About this task: Copy every entry word for word. Skip the pictures.

Information:
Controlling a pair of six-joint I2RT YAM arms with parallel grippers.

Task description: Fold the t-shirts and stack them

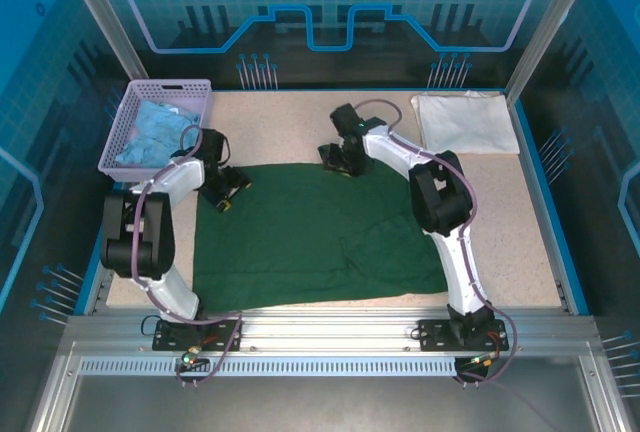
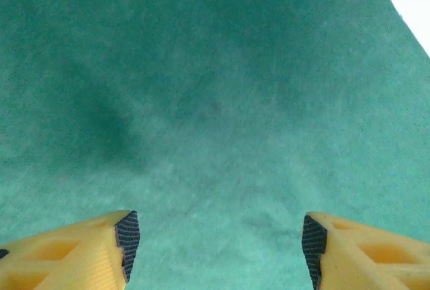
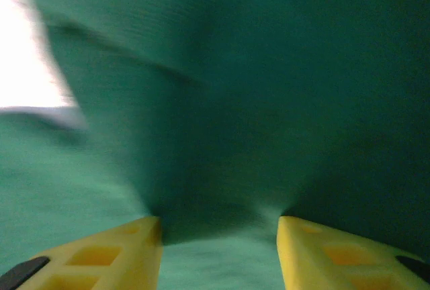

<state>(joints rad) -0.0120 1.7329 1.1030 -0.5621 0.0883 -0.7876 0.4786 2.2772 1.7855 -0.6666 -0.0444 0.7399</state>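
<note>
the green t-shirt (image 1: pixel 300 242) is seen lying spread out and mostly flat, reaching from just ahead of the arm bases up to both pincers. no finished fold is seen in it, so its folding is judged barely begun. the left pincer (image 1: pixel 225 192) is set at the shirt's far left corner; in its wrist view the left pincer (image 2: pixel 218 236) is released, fingers held wide apart over smooth green cloth (image 2: pixel 215 102) with nothing between them. the right pincer (image 1: pixel 340 162) is placed at the far edge; in its wrist view the right pincer (image 3: pixel 218 226) is closed on a raised tuck of the green cloth (image 3: pixel 269 102), which is gathered between its fingers. beyond the right pincer and off to its right, the white t-shirt (image 1: pixel 465 122) is laid as a neat folded rectangle, so that half is judged done. stacking is left.

a metal rail (image 1: pixel 330 332) is seen behind the arm bases. a speckled beige table (image 1: pixel 520 232) is spread under everything. beyond the left pincer, a lilac basket (image 1: pixel 165 83) holding pale blue cloth (image 1: pixel 155 132) is set. blue panels (image 1: pixel 330 2) enclose the space.
</note>
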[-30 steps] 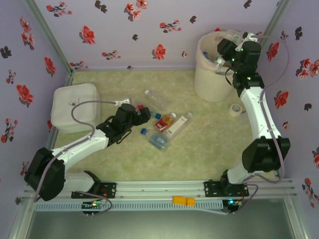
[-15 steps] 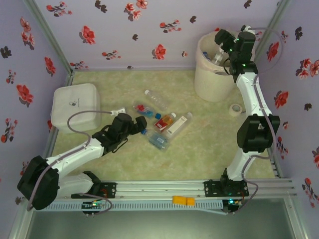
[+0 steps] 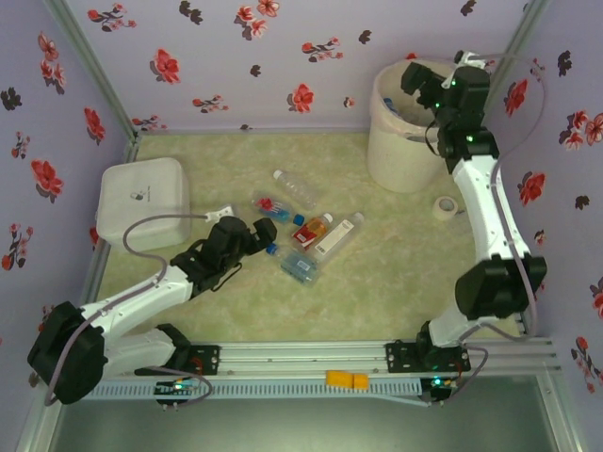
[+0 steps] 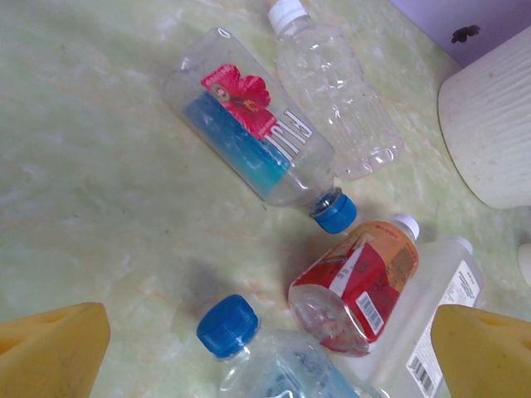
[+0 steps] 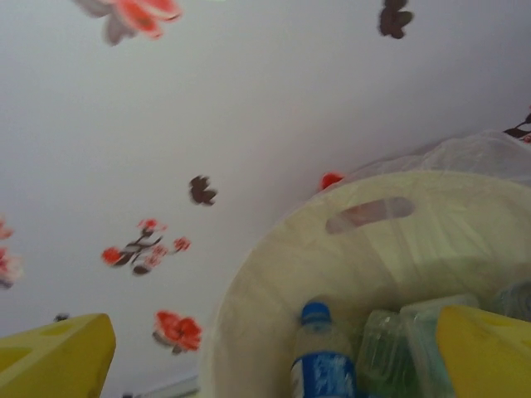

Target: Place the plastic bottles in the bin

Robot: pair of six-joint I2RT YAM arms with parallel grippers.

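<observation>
Several plastic bottles lie in a cluster mid-table: a clear white-capped one [image 3: 295, 188] [image 4: 336, 99], a flower-labelled blue-capped one [image 3: 270, 207] [image 4: 257, 141], an orange-red one [image 3: 313, 230] [image 4: 357, 282], a white-labelled one [image 3: 339, 235] [image 4: 436, 327] and a blue-capped one [image 3: 297, 266] [image 4: 226, 326]. My left gripper [image 3: 259, 242] [image 4: 270, 352] hangs open just above the cap end of that last bottle, holding nothing. The cream bin [image 3: 400, 155] [image 5: 274, 274] stands at the back right with more bottles [image 5: 322, 361] inside. Above its rim, my right gripper [image 3: 415, 80] [image 5: 270, 356] is open and empty.
A white rounded square box [image 3: 141, 202] sits at the left edge. Right of the bin's foot lies a white tape roll [image 3: 446, 204]. Flowered walls close in the back and both sides. Bare tabletop [image 3: 377, 292] lies between the bottle cluster and my right arm.
My left gripper drew back toward me from over the flower-labelled bottle, uncovering it, and now hangs by the blue-capped bottle. My right wrist shifted and tilted above the bin.
</observation>
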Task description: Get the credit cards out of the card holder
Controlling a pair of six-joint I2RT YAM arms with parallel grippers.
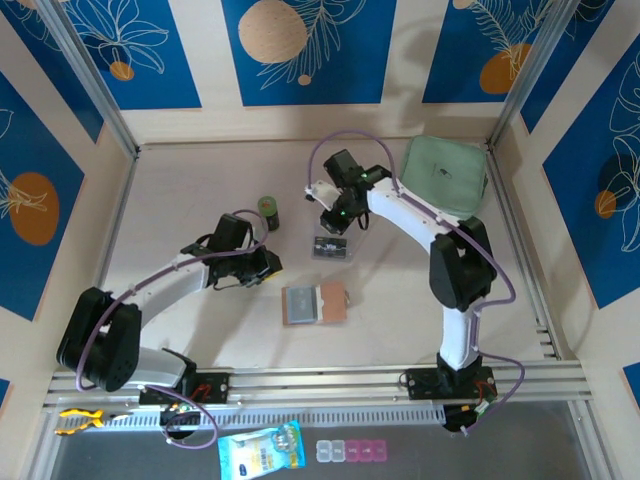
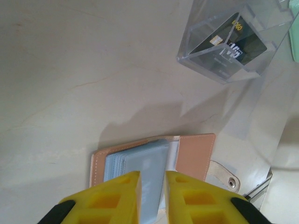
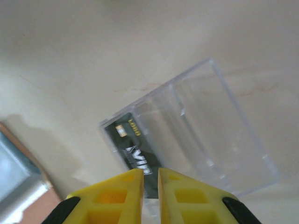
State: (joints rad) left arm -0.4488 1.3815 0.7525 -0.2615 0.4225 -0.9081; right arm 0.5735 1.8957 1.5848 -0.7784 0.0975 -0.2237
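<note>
The card holder [image 1: 314, 304] lies open mid-table, tan-pink leather with grey-blue pocket sleeves [image 2: 140, 161]. My left gripper [image 1: 270, 266] hangs at its left side. In the left wrist view one sleeve stands up between the yellow fingertips of the left gripper [image 2: 153, 179], which is shut on it. A dark credit card [image 3: 133, 149] with white print lies slanted inside a clear plastic box [image 3: 201, 130]. My right gripper [image 3: 150, 175] hovers just over the card's near end, its jaws a narrow gap apart and not pinching it. From above, the right gripper [image 1: 333, 222] sits over the box [image 1: 334, 248].
A mint-green case [image 1: 445, 172] lies at the back right. A small dark green cylinder [image 1: 269, 211] stands left of the box. The holder's snap tab [image 2: 226, 176] sticks out to the right. A corner of the holder [image 3: 18, 186] shows low left in the right wrist view.
</note>
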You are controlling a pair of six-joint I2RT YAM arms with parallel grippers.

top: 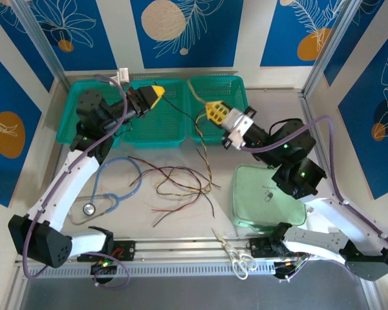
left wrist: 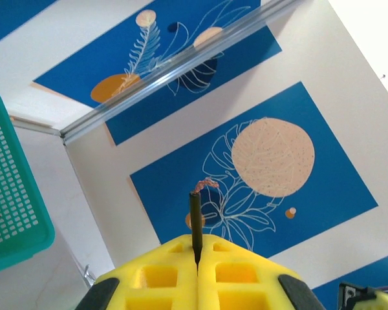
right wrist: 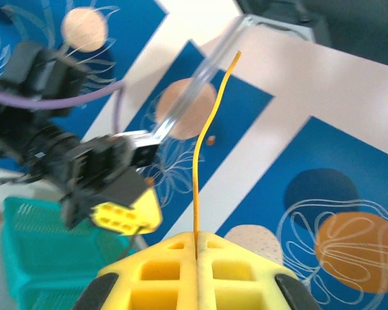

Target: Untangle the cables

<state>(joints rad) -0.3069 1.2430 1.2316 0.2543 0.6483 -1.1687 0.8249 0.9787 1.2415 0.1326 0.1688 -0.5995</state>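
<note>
Grey tabletop (top: pixel 136 223): red, black, yellow cables (top: pixel 181 181) loosely snarled. Left gripper (left wrist: pixel 197 255) pinches black cable (left wrist: pixel 194 219); right gripper (right wrist: pixel 195 245) pinches yellow cable (right wrist: pixel 204 142). Stethoscope (top: pixel 89 208), scissors (top: pixel 236 258) nearby.

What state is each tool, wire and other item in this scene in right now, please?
Left tool: shut on a thin black wire, bare end poking out.
Right tool: shut on a thin yellow wire.
Remaining red, black and yellow wires: loosely tangled together, lying flat.
Light-blue stethoscope: lying curled, not held.
Pale-handled metal scissors: closed, lying flat.
</note>
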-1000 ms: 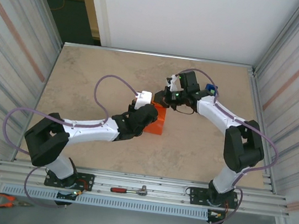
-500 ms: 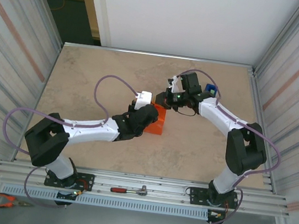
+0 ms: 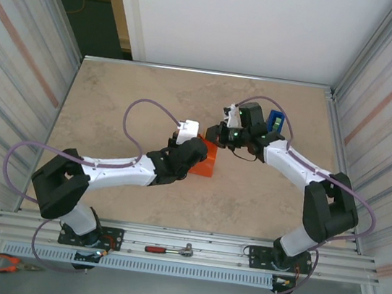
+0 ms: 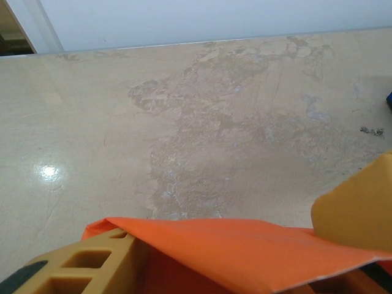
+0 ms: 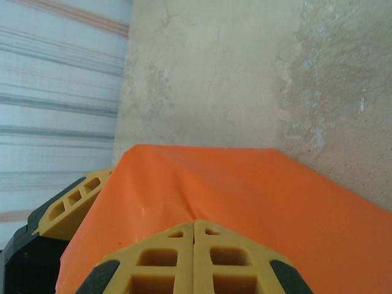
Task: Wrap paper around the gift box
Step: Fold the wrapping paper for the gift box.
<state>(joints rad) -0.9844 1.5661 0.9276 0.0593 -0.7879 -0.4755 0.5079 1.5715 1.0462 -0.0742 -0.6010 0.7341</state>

Written solution:
Controlling a pair of six-joint I2RT YAM arms with parallel grippers.

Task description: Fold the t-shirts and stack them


<state>(joints rad) -0.0120 1.7329 1.1030 -0.5621 0.0883 -0.7876 0.4786 2.2772 1.7855 -0.6666 -0.0444 0.7399</state>
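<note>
the green t-shirt (image 1: pixel 300 242) is seen lying spread out and mostly flat, reaching from just ahead of the arm bases up to both pincers. no finished fold is seen in it, so its folding is judged barely begun. the left pincer (image 1: pixel 225 192) is set at the shirt's far left corner; in its wrist view the left pincer (image 2: pixel 218 236) is released, fingers held wide apart over smooth green cloth (image 2: pixel 215 102) with nothing between them. the right pincer (image 1: pixel 340 162) is placed at the far edge; in its wrist view the right pincer (image 3: pixel 218 226) is closed on a raised tuck of the green cloth (image 3: pixel 269 102), which is gathered between its fingers. beyond the right pincer and off to its right, the white t-shirt (image 1: pixel 465 122) is laid as a neat folded rectangle, so that half is judged done. stacking is left.

a metal rail (image 1: pixel 330 332) is seen behind the arm bases. a speckled beige table (image 1: pixel 520 232) is spread under everything. beyond the left pincer, a lilac basket (image 1: pixel 165 83) holding pale blue cloth (image 1: pixel 155 132) is set. blue panels (image 1: pixel 330 2) enclose the space.
</note>
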[-30 steps] 
[-15 steps] 
[+0 steps] 
[+0 steps] 
[+0 steps] 

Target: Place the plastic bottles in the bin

Robot: pair of six-joint I2RT YAM arms with parallel grippers.

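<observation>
Several plastic bottles lie in a cluster mid-table: a clear white-capped one [image 3: 295, 188] [image 4: 336, 99], a flower-labelled blue-capped one [image 3: 270, 207] [image 4: 257, 141], an orange-red one [image 3: 313, 230] [image 4: 357, 282], a white-labelled one [image 3: 339, 235] [image 4: 436, 327] and a blue-capped one [image 3: 297, 266] [image 4: 226, 326]. My left gripper [image 3: 259, 242] [image 4: 270, 352] hangs open just above the cap end of that last bottle, holding nothing. The cream bin [image 3: 400, 155] [image 5: 274, 274] stands at the back right with more bottles [image 5: 322, 361] inside. Above its rim, my right gripper [image 3: 415, 80] [image 5: 270, 356] is open and empty.
A white rounded square box [image 3: 141, 202] sits at the left edge. Right of the bin's foot lies a white tape roll [image 3: 446, 204]. Flowered walls close in the back and both sides. Bare tabletop [image 3: 377, 292] lies between the bottle cluster and my right arm.
My left gripper drew back toward me from over the flower-labelled bottle, uncovering it, and now hangs by the blue-capped bottle. My right wrist shifted and tilted above the bin.
</observation>
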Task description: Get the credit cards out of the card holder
Controlling a pair of six-joint I2RT YAM arms with parallel grippers.
State: (joints rad) left arm -0.4488 1.3815 0.7525 -0.2615 0.4225 -0.9081; right arm 0.5735 1.8957 1.5848 -0.7784 0.0975 -0.2237
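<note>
The card holder [image 1: 314, 304] lies open mid-table, tan-pink leather with grey-blue pocket sleeves [image 2: 140, 161]. My left gripper [image 1: 270, 266] hangs at its left side. In the left wrist view one sleeve stands up between the yellow fingertips of the left gripper [image 2: 153, 179], which is shut on it. A dark credit card [image 3: 133, 149] with white print lies slanted inside a clear plastic box [image 3: 201, 130]. My right gripper [image 3: 150, 175] hovers just over the card's near end, its jaws a narrow gap apart and not pinching it. From above, the right gripper [image 1: 333, 222] sits over the box [image 1: 334, 248].
A mint-green case [image 1: 445, 172] lies at the back right. A small dark green cylinder [image 1: 269, 211] stands left of the box. The holder's snap tab [image 2: 226, 176] sticks out to the right. A corner of the holder [image 3: 18, 186] shows low left in the right wrist view.
</note>
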You are controlling a pair of six-joint I2RT YAM arms with parallel grippers.

top: 
left wrist: 
right wrist: 

Target: Untangle the cables

<state>(joints rad) -0.3069 1.2430 1.2316 0.2543 0.6483 -1.1687 0.8249 0.9787 1.2415 0.1326 0.1688 -0.5995</state>
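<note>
Grey tabletop (top: pixel 136 223): red, black, yellow cables (top: pixel 181 181) loosely snarled. Left gripper (left wrist: pixel 197 255) pinches black cable (left wrist: pixel 194 219); right gripper (right wrist: pixel 195 245) pinches yellow cable (right wrist: pixel 204 142). Stethoscope (top: pixel 89 208), scissors (top: pixel 236 258) nearby.

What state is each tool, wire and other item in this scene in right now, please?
Left tool: shut on a thin black wire, bare end poking out.
Right tool: shut on a thin yellow wire.
Remaining red, black and yellow wires: loosely tangled together, lying flat.
Light-blue stethoscope: lying curled, not held.
Pale-handled metal scissors: closed, lying flat.
</note>
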-1000 ms: 
-500 ms: 
+0 ms: 
+0 ms: 
+0 ms: 
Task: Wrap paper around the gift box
Step: Fold the wrapping paper for the gift box.
<state>(joints rad) -0.9844 1.5661 0.9276 0.0593 -0.7879 -0.4755 0.5079 1.5715 1.0462 -0.0742 -0.6010 0.7341</state>

There's no more to the answer.